Task details: Reproduce the listing below exactly. Pictures do not belong in the copy.
====== Given material
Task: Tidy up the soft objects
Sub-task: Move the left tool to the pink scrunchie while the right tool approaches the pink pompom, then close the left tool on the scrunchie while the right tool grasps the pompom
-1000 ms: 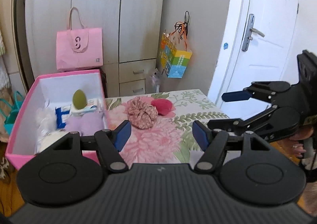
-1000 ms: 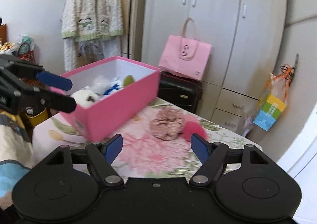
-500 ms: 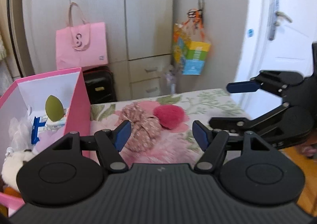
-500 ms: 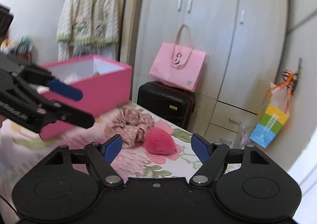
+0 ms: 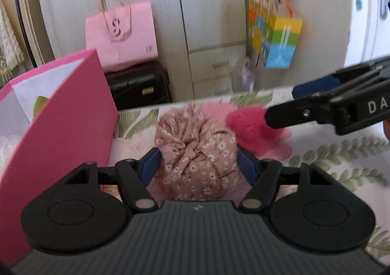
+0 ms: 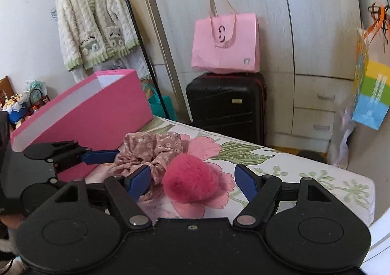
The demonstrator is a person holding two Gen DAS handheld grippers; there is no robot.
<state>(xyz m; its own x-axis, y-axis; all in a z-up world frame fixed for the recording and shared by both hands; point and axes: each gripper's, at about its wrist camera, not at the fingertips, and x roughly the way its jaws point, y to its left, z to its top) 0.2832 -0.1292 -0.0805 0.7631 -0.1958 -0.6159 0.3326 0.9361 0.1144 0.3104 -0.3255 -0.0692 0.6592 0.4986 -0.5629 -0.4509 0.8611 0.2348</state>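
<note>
The floral scrunchie (image 5: pixel 195 150) lies on the flower-printed surface (image 5: pixel 336 150), just beside the pink box (image 5: pixel 65 128) and touching the fuzzy pink pompom (image 6: pixel 192 180) on its other side. In the left wrist view the scrunchie sits between the left gripper (image 5: pixel 197 163) fingers: both blue pads stand right at its flanks, but whether they touch the fabric cannot be told, and it does not look squeezed. These fingers are set wide and have just been opening further, with the scrunchie between them.

The pompom rests on the surface between the right gripper (image 6: pixel 192 181) fingers, nearer the left pad than the right one, with a clear gap on the right. Those fingers are spread wide and press on nothing. In the left wrist view, one right finger overlaps the pompom's far side.

The box holds a few pale items and a green egg-shaped sponge (image 5: pixel 40 104). Behind the surface stand a black suitcase (image 6: pixel 226 104) with a pink paper bag (image 6: pixel 225 43) on top, a wardrobe (image 6: pixel 268 7), a colourful gift bag (image 5: pixel 275 33), and a hanging knit cardigan (image 6: pixel 95 24).
</note>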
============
Your response:
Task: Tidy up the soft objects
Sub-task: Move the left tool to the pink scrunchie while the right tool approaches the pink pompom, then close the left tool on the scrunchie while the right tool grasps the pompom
-1000 ms: 
-1000 ms: 
-500 ms: 
-500 ms: 
+0 ms: 
+0 ms: 
The demonstrator is a person holding two Gen DAS handheld grippers; there is no robot.
<state>(xyz m; its own x-axis, y-axis; all in a z-up world frame fixed for the recording and shared by both hands; point and axes: each gripper's, at about its wrist camera, not at the fingertips, and x roughly the way its jaws point, y to its left, z to its top) 0.2832 -0.1292 -0.0805 0.7631 -0.1958 -0.6159 0.3326 0.9361 0.1144 0.3104 -0.3255 -0.0692 0.6592 0.4986 -0.5629 -0.4509 0.8611 0.2348</state>
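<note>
The floral scrunchie (image 5: pixel 195 150) lies on the flower-printed surface (image 5: pixel 336 150), just beside the pink box (image 5: pixel 65 128) and touching the fuzzy pink pompom (image 6: pixel 192 180) on its other side. In the left wrist view the scrunchie sits between the left gripper (image 5: pixel 197 163) fingers: both blue pads stand right at its flanks, but whether they touch the fabric cannot be told, and it does not look squeezed. These fingers are set wide and have just been opening further, with the scrunchie between them.

The pompom rests on the surface between the right gripper (image 6: pixel 192 181) fingers, nearer the left pad than the right one, with a clear gap on the right. Those fingers are spread wide and press on nothing. In the left wrist view, one right finger overlaps the pompom's far side.

The box holds a few pale items and a green egg-shaped sponge (image 5: pixel 40 104). Behind the surface stand a black suitcase (image 6: pixel 226 104) with a pink paper bag (image 6: pixel 225 43) on top, a wardrobe (image 6: pixel 268 7), a colourful gift bag (image 5: pixel 275 33), and a hanging knit cardigan (image 6: pixel 95 24).
</note>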

The work on this exercise has been completed.